[Stored data]
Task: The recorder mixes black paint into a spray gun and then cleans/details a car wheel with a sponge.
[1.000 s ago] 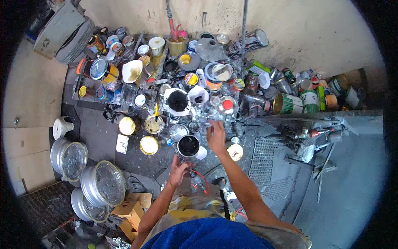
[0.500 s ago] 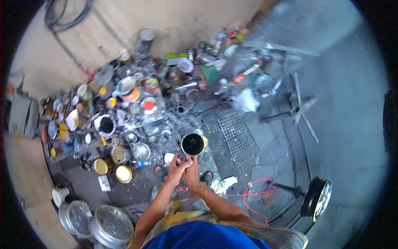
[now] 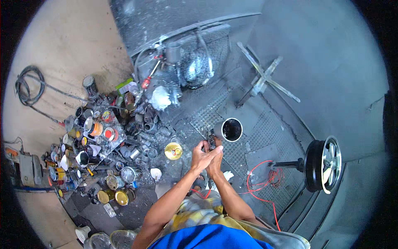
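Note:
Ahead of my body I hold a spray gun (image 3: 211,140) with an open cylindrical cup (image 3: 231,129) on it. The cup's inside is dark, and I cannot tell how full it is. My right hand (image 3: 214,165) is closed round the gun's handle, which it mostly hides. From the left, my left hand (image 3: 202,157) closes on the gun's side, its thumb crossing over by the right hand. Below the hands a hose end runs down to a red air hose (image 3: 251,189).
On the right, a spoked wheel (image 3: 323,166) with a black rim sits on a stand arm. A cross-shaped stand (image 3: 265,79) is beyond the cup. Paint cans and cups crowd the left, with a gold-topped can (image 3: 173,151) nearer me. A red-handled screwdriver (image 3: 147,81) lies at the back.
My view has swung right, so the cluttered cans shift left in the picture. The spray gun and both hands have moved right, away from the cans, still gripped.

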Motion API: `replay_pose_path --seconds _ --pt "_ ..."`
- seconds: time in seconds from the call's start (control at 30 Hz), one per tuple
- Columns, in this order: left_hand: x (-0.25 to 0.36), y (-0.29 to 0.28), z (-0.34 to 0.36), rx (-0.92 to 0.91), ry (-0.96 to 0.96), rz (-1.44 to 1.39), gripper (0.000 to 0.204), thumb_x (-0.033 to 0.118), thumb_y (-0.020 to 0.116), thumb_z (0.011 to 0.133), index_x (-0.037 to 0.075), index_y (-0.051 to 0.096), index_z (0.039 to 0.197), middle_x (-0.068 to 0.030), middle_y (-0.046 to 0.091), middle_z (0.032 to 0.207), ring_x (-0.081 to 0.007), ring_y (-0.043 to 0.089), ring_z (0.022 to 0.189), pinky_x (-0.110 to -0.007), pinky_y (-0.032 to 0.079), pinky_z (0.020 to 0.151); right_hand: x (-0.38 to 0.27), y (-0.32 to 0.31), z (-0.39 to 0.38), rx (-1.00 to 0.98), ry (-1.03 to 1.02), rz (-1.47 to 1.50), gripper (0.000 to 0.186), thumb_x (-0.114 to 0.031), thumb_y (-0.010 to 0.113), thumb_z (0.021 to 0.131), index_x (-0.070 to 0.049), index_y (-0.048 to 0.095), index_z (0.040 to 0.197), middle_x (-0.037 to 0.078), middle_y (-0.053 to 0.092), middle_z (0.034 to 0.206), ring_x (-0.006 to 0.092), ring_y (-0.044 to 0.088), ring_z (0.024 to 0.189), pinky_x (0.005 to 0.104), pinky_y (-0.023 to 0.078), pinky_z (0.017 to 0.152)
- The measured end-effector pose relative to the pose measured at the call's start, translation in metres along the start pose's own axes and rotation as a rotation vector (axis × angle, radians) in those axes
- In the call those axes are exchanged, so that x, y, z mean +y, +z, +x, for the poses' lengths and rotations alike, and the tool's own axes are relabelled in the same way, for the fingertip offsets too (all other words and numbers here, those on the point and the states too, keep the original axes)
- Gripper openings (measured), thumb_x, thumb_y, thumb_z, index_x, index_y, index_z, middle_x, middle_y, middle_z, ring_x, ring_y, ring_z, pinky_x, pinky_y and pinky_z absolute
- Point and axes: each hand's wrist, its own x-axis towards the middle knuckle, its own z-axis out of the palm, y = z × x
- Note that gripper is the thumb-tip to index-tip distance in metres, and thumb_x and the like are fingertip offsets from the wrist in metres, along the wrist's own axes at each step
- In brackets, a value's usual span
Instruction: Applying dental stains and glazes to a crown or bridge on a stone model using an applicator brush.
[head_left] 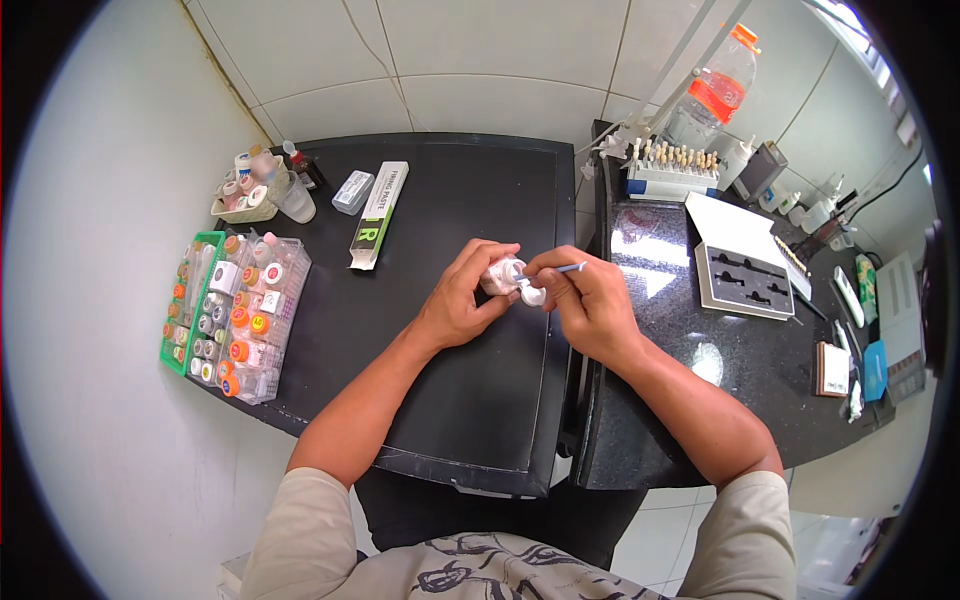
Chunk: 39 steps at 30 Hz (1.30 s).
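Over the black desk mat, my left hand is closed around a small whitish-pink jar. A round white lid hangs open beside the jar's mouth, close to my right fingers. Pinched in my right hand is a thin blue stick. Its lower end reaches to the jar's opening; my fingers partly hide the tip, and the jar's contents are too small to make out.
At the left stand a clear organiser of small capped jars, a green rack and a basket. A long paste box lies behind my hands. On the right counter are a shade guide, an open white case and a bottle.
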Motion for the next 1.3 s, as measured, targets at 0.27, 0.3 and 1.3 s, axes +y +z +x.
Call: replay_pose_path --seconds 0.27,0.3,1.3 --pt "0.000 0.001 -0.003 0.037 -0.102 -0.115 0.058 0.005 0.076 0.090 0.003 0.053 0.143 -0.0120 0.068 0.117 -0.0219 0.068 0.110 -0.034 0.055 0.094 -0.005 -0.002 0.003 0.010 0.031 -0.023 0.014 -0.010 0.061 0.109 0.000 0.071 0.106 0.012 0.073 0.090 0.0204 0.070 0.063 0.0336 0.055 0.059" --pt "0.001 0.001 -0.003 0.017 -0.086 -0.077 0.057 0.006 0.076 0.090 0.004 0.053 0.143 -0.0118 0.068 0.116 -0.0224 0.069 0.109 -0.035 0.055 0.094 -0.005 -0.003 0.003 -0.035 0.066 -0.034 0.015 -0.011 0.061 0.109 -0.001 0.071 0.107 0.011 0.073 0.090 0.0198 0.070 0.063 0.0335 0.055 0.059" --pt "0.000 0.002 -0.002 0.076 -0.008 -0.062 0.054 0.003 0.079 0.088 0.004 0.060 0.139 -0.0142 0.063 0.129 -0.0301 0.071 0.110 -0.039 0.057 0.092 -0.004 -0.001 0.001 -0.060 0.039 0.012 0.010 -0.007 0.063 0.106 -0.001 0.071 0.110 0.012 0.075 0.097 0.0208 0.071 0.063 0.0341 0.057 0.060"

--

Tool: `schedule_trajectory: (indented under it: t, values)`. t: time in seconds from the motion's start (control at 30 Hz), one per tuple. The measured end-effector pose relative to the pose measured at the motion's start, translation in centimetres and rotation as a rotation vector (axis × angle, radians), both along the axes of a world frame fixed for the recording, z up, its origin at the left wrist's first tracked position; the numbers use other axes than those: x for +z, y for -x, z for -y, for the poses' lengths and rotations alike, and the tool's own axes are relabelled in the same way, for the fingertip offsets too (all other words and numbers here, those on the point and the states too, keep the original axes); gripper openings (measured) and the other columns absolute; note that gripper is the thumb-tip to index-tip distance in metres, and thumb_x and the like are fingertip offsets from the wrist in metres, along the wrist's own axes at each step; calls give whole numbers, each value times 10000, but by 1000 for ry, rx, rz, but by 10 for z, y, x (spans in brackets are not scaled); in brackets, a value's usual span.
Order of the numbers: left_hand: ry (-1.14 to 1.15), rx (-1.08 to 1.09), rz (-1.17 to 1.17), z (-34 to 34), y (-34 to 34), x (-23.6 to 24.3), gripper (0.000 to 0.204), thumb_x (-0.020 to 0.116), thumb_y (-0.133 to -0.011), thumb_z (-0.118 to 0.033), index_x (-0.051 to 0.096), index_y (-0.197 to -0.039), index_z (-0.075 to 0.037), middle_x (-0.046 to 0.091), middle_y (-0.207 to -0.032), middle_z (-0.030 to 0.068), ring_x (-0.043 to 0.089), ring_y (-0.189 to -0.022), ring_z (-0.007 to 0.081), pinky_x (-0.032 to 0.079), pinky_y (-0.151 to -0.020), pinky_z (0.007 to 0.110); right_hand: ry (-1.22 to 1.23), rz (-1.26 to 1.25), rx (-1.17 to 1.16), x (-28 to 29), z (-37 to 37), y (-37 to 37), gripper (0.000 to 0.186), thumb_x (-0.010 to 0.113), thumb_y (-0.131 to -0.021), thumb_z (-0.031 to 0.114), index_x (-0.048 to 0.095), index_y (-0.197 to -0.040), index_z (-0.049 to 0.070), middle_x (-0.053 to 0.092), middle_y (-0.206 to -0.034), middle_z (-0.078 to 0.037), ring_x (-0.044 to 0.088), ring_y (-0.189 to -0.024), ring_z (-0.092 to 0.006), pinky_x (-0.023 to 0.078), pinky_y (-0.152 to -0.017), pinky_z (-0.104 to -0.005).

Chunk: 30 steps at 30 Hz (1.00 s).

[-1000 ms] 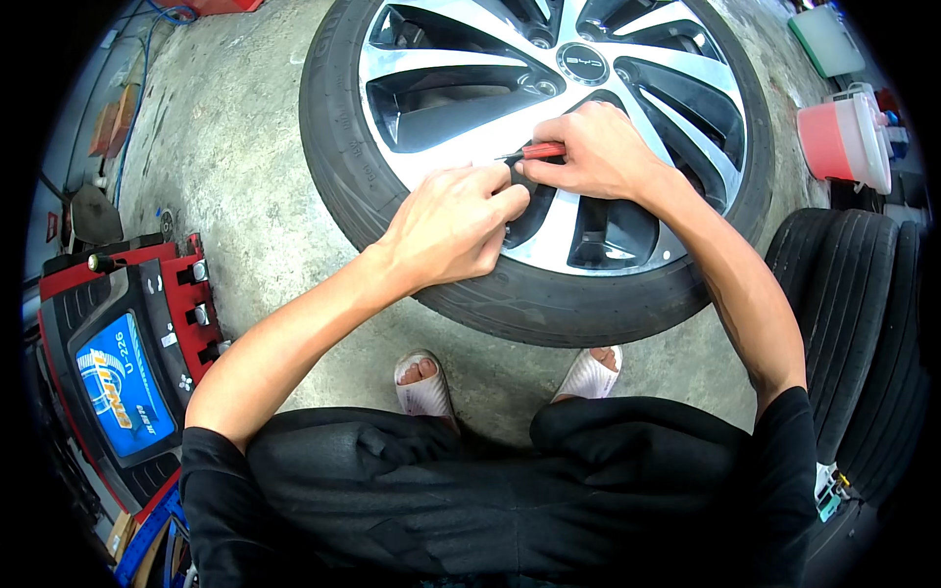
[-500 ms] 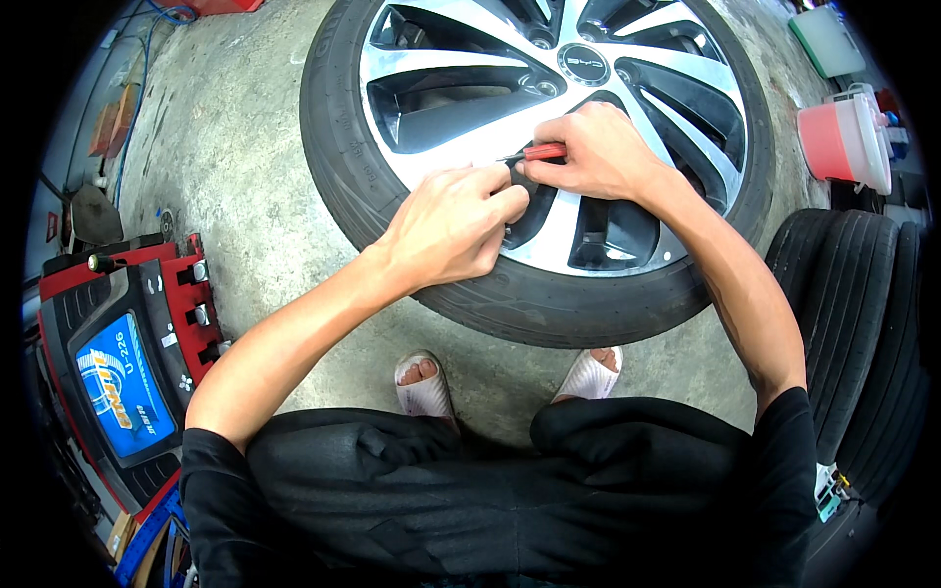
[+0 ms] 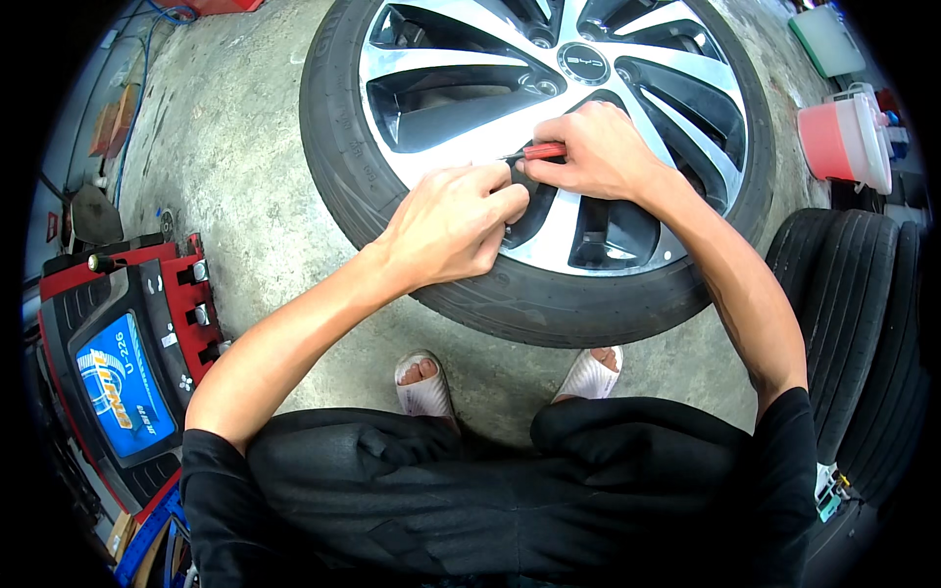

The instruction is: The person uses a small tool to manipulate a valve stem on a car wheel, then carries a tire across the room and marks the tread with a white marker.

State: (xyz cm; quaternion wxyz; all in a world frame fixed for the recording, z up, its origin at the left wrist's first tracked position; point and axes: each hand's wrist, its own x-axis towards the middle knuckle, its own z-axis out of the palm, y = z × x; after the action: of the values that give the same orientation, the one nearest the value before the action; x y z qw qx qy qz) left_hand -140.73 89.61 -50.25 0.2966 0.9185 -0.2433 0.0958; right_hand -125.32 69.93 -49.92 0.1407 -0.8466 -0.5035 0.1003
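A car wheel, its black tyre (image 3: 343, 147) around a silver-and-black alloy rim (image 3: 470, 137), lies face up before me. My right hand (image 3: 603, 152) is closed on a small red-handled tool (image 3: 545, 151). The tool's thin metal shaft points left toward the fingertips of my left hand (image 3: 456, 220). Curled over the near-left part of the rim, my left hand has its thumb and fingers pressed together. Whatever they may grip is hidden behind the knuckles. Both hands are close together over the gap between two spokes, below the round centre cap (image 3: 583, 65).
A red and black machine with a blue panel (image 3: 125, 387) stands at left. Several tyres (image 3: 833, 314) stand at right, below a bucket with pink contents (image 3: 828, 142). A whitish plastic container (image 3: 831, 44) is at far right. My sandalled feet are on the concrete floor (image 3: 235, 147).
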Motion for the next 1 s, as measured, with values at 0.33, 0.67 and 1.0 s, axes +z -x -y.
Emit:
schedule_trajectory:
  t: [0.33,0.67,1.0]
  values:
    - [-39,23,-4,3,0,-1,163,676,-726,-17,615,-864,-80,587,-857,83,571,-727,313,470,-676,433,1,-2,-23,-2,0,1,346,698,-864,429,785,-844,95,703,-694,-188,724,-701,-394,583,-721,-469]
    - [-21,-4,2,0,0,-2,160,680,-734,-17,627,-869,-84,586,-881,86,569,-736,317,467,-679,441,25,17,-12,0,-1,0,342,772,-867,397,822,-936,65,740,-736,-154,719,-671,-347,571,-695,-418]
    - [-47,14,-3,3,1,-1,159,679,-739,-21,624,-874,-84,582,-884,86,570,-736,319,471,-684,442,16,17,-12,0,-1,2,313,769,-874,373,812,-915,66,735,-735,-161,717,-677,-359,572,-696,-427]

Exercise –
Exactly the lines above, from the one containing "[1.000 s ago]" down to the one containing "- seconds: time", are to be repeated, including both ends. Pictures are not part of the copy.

Solution to the problem –
[1.000 s ago] 
[0.500 s ago] 
[now] 
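Note:
Ahead of my body I hold a spray gun (image 3: 211,140) with an open cylindrical cup (image 3: 231,129) on it. The cup's inside is dark, and I cannot tell how full it is. My right hand (image 3: 214,165) is closed round the gun's handle, which it mostly hides. From the left, my left hand (image 3: 202,157) closes on the gun's side, its thumb crossing over by the right hand. Below the hands a hose end runs down to a red air hose (image 3: 251,189).
On the right, a spoked wheel (image 3: 323,166) with a black rim sits on a stand arm. A cross-shaped stand (image 3: 265,79) is beyond the cup. Paint cans and cups crowd the left, with a gold-topped can (image 3: 173,151) nearer me. A red-handled screwdriver (image 3: 147,81) lies at the back.
My view has swung right, so the cluttered cans shift left in the picture. The spray gun and both hands have moved right, away from the cans, still gripped.
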
Motion API: `replay_pose_path --seconds _ --pt "_ ..."`
- seconds: time in seconds from the call's start (control at 30 Hz), one per tuple

At this stage, the exercise is finished.